= What to work on =
Each line that contains "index" needs to be copied from the listing.

= The data =
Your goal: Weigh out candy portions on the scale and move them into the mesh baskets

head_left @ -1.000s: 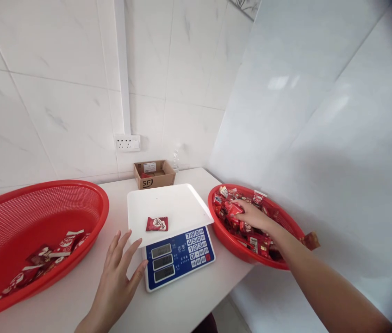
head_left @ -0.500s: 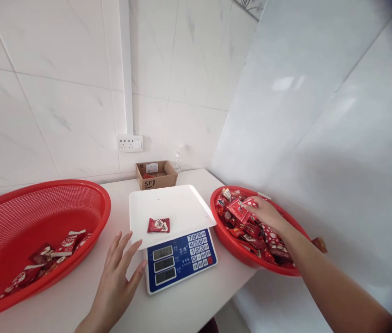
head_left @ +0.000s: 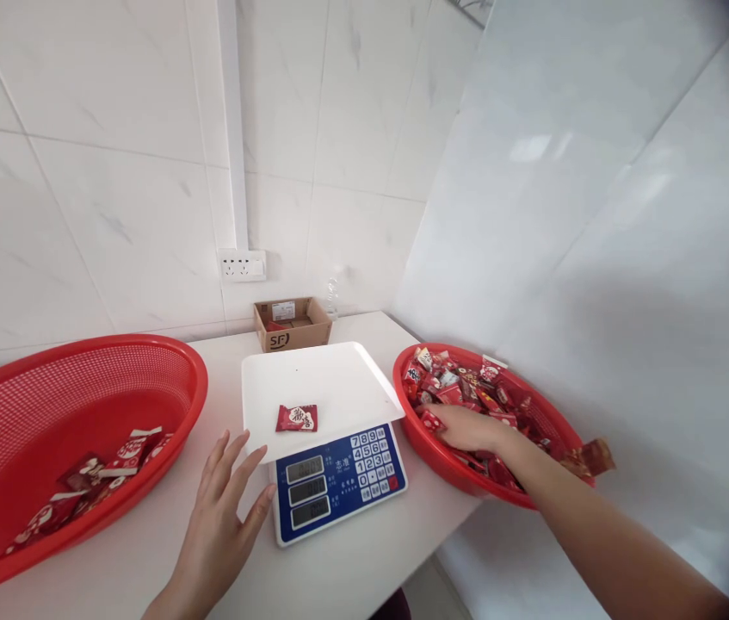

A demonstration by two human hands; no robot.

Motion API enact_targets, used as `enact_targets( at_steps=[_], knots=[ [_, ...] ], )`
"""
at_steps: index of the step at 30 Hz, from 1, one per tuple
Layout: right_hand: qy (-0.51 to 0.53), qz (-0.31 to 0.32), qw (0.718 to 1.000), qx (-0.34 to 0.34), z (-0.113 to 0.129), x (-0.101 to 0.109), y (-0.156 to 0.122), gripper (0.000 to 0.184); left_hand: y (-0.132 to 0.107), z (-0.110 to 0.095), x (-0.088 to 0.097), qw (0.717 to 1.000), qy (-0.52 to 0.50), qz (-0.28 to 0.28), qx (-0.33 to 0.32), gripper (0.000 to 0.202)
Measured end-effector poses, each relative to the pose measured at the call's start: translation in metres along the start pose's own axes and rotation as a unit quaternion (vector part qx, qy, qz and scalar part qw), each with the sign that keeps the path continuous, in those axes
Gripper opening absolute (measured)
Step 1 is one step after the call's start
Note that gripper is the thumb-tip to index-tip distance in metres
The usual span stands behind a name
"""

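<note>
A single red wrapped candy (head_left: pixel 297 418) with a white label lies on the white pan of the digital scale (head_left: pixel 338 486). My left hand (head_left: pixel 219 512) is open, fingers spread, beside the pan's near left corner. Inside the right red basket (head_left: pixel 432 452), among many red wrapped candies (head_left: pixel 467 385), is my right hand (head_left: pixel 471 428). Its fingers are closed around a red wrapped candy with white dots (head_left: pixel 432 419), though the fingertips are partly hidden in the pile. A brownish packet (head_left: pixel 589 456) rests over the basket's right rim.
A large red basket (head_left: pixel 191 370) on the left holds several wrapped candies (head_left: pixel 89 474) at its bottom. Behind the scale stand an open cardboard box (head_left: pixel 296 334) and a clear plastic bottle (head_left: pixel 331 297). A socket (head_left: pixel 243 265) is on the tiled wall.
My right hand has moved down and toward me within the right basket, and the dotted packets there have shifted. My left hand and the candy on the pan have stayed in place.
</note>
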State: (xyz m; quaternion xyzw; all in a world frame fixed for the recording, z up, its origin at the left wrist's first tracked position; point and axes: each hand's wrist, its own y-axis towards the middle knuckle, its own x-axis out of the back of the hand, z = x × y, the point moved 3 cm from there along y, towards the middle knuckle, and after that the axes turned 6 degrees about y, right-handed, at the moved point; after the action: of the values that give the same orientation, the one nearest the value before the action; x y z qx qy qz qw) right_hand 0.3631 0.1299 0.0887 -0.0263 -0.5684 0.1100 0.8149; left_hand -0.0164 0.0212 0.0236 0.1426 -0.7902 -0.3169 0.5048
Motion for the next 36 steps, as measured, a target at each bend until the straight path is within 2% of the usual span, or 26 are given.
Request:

= Answer space =
at_steps: index of the step at 30 Hz, from 1, one per tuple
Note that gripper is the thumb-tip to index-tip distance in metres

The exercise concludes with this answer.